Our goal is a similar lemma as the half-ball-lemma for ellipsoids.
Geometrically it is clear that each half-ellipsoid $\eE(A,a) \cap
(c^Tx\leq c^Ta)$ must be contained in another ellipsoid $\eE(A',b')$
with $\vol(\eE(A',a'))/ \vol(\eE(A,a))\leq e^{-1/(2n)}$. More precisely
this follows from the fact that the half-ellipsoid is the image of the
half-ball under a linear transformation. Therefore the image of the
ellipsoid $E$ under the same transformation contains the
half-ellipsoid. Also, the volume-ratio of the two ellipsoids is
invariant under a linear transformation.
We now record the formula for the ellipsoid $\eE'(A',a')$.
It is defined by
\begin{eqnarray}
\label{el:eq:20}
a' & = & a - \frac{1}{n+1}b \\
A' & = & \frac{n^2}{n^2-1}\left( A - \frac{2}{n+1}b\, b^T \right),
\end{eqnarray}
where $b$ is the vector $b = A\, c/ \sqrt{c^TA\,c} $.
The proof of the correctness of this formula can be found
in~\cite{GroetschelLovaszSchrijver88}.
\begin{lemma}[Half-Ellipsoid-Theorem]
\label{el:thr:20}
The half-ellipsoid $\eE(A,b) \cap (c^Tx\leq c^Ta)$ is contained in the
ellipsoid $\eE'(A',a')$ and one has $\vol(\eE')/
\vol(\eE)\leq e^{-1/(2n)}$.
\end{lemma}
%\begin{proof}
% If $c^T$ is the vector $(-1,0,\ldots,0)$, and $a=0$, then
% \begin{eqnarray*}
% b & = & (-1,0,\ldots,0)\\
% a' &=& a - \frac{1}{n+1}b = (1/(n+1),0,\ldots,0)^T\\
% A' &=& \diag\left(\frac{n^2}{(n+1)^2},\frac{n^2}{n^2-1}
% ,\ldots,\frac{n^2}{n^2-1}\right)
% \end{eqnarray*}
% and thus the assertion follows from Lemma~\ref{el:lem:12}.

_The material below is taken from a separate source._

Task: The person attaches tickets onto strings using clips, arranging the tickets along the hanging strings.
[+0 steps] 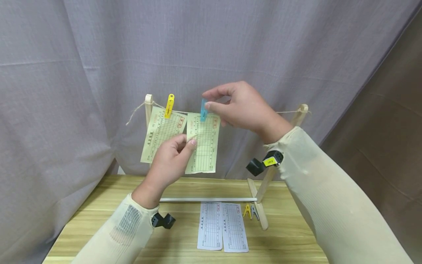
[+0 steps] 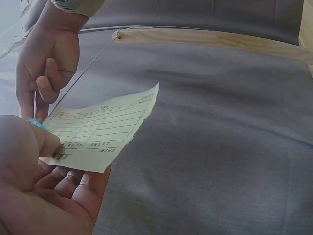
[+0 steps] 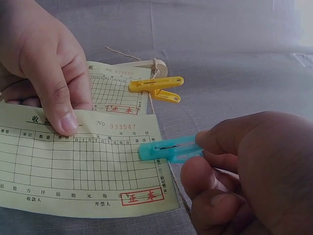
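1. Completed, by judgement: first yellow slip (image 1: 161,126) fastened to cord (image 1: 287,111) by yellow clip (image 1: 169,106) at upper edge. Hanging tilted, near left post (image 1: 149,100).
2. In progress: second yellow slip (image 1: 204,150), located at cord level just right of first yellow slip and hanging nearly upright. Fitted over upper edge with blue clip (image 1: 203,110).
3. State of left hand (image 1: 173,157): pinching second yellow slip at left edge between thumb and fingers. Probably steadying paper during clipping.
4. State of right hand (image 1: 244,106): pinching handle end of blue clip between thumb and fingers. Cannot tell whether fully closed on paper, or whether cord is securely caught. To be judged unfinished until released and holding unaided.
5. Remaining, by judgement: left white slip (image 1: 210,227) and right white slip (image 1: 234,227). Lying flat side by side on table (image 1: 283,242), on near side of white rod (image 1: 207,200). Not yet clipped.
6. Clips available: spare yellow clip (image 1: 247,211) and grey clip (image 1: 254,212), placed between right white slip and wooden foot (image 1: 262,217). Equal in number to white slips; apparently reserved for both.
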Available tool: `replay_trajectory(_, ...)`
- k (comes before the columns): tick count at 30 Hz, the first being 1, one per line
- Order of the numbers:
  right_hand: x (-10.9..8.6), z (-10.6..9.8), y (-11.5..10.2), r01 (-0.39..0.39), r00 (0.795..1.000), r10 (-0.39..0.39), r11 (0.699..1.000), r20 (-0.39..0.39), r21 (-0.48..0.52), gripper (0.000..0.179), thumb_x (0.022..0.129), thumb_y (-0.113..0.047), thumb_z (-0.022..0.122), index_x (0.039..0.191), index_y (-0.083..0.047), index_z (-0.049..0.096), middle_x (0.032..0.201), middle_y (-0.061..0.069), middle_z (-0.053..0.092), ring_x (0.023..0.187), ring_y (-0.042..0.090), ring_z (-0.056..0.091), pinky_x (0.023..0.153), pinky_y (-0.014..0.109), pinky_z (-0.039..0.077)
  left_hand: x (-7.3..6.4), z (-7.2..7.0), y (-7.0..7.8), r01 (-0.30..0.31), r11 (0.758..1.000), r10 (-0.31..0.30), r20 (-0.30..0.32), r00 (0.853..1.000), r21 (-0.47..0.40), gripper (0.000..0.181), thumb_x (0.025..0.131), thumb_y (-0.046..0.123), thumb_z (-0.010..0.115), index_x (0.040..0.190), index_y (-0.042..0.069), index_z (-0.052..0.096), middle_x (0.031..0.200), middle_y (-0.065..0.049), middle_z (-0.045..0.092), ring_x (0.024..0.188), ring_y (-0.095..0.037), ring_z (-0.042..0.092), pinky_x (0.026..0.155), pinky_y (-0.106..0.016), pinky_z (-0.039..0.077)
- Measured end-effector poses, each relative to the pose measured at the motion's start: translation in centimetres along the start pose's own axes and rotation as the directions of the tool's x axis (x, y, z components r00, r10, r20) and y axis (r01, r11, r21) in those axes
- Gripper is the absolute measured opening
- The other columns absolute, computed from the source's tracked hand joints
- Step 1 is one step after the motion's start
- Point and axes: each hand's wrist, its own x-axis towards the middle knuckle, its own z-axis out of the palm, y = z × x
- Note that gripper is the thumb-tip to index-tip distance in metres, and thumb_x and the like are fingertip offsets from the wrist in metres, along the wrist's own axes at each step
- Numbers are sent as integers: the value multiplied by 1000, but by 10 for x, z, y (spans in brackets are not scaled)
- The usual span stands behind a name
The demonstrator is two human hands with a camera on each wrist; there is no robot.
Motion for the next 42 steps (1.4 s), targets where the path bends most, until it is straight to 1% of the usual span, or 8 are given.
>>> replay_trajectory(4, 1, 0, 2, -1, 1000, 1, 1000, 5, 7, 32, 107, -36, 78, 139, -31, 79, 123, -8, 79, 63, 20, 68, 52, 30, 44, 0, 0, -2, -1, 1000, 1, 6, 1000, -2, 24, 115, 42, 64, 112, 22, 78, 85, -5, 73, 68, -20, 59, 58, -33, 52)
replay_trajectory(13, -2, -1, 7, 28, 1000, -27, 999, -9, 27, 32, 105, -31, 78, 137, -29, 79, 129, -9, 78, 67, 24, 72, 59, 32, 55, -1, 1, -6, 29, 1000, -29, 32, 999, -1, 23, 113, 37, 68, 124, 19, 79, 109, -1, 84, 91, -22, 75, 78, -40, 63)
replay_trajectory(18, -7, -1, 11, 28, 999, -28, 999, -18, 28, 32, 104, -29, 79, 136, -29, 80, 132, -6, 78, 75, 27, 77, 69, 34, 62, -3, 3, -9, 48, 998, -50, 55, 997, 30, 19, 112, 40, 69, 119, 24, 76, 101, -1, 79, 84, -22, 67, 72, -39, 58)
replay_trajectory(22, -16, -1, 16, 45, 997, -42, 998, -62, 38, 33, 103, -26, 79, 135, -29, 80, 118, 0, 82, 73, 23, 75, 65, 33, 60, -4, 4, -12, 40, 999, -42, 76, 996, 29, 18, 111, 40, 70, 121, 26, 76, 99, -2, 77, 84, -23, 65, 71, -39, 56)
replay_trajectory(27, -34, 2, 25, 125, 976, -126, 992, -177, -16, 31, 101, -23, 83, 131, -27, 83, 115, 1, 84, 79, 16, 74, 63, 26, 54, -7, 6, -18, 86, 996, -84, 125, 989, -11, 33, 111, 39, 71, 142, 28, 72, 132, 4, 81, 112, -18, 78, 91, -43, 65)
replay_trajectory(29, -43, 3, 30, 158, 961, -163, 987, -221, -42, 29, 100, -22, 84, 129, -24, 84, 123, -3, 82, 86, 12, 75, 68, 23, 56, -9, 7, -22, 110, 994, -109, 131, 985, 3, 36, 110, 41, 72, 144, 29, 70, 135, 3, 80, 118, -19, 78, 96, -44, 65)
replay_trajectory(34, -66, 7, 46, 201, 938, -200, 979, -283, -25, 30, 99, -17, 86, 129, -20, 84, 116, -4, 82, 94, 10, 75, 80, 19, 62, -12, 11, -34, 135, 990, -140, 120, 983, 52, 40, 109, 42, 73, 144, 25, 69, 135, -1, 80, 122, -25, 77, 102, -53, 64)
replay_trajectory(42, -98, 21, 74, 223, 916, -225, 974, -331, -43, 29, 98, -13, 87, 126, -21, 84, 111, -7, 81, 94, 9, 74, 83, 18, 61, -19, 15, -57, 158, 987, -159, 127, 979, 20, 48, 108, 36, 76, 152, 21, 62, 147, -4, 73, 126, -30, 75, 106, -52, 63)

% We now denote the matrix
% $\diag\left(\frac{n^2}{(n+1)^2},\frac{n^2}{n^2-1}
% ,\ldots,\frac{n^2}{n^2-1}\right)$ by $D$ and the vector
% $(1/(n+1),0,\ldots,0)^T$ by $d$.
% To this end, recall the notation from above, where $B$ denotes the
% unit ball and $E$ denotes the ellipsoid $\eE(D,d)$ which contains
% the half-ball $B \cap (x(1)\geq0)$.
% Let $\eE(A,a)$ be any ellipsoid and let $\eE'(A',a')$ be the
% ellipsoid defined by~\eqref{el:eq:20} above. The matrix $A$ is
% positive definite and thus can be factored into $A = F^TF$
% Clearly there exists a \emph{rotation} or orthonormal matrix $Q$
% which maps $Fc$ to a positive multiple of $(-1,0,\ldots,0)^T$, i.e., with
%\begin{equation}
% \label{el:eq:21}
% (-1,0,\ldots,0)^T = Q F c/ \|Q F c\|.
%\end{equation}
%The function
%\begin{equation}
% \label{el:eq:22}
% T(x) = F Q^T x +a,
%\end{equation}
%is a bijective affine transformation with
%$T^{-1}(x)=QF^{-1}(x-a)$.
%One has
%\begin{eqnarray*}
% T(B) & = & \{ T(y) \mid y^Ty\leq1\} \\
% & = & \{ x \mid (T^{-1}(x))^T(T^{-1}(x))\leq1 \\
% & = & \{ x \mid (x-a)^T (F^{-1})^TQQ^TF^{-1}\\
% & = & \{ x \mid (x-a)^T A^{-1} (x-a)\leq1\}\\
% & = & \eE.
%\end{eqnarray*}
%The image of $E$ under $T(x)$ is
%\begin{eqnarray*}
% T(B) & = & \{ T(y) \mid (y-d)^TD^{-1} (y-d)\leq1\} \\
% & = & \{ x \mid (T^{-1}(x)-d)^T D^{-1} (T^{-1}(y)-d)\leq1 \\
% & = & \{ x \mid (x-d-a)^T (F^{-1})^TQDQ^TF^{-1}\\
% & = & \{ x \mid (x-a)^T A^{-1} (x-a)\leq1\}\\
% & = & \eE.
%\end{eqnarray*}
%\end{proof}
Before talking about the method, we give a useful definition.
\begin{definition}
A polyhedron $P$ is full-dimensional if it has positive volume.
\end{definition}
\section{The method}
\label{el:sec:method}
Suppose we know the following things of our polyhedron $P$.
\begin{enumerate}[I)]
\item We have a number $L$ such that $\vol(P)\geq L$ if $P$ is
full-dimensional.
\item We have an ellipsoid $\eE_{init}$ which contains $P$ if $P$ is
bounded.
\end{enumerate}
The ellipsoid method is now easily described.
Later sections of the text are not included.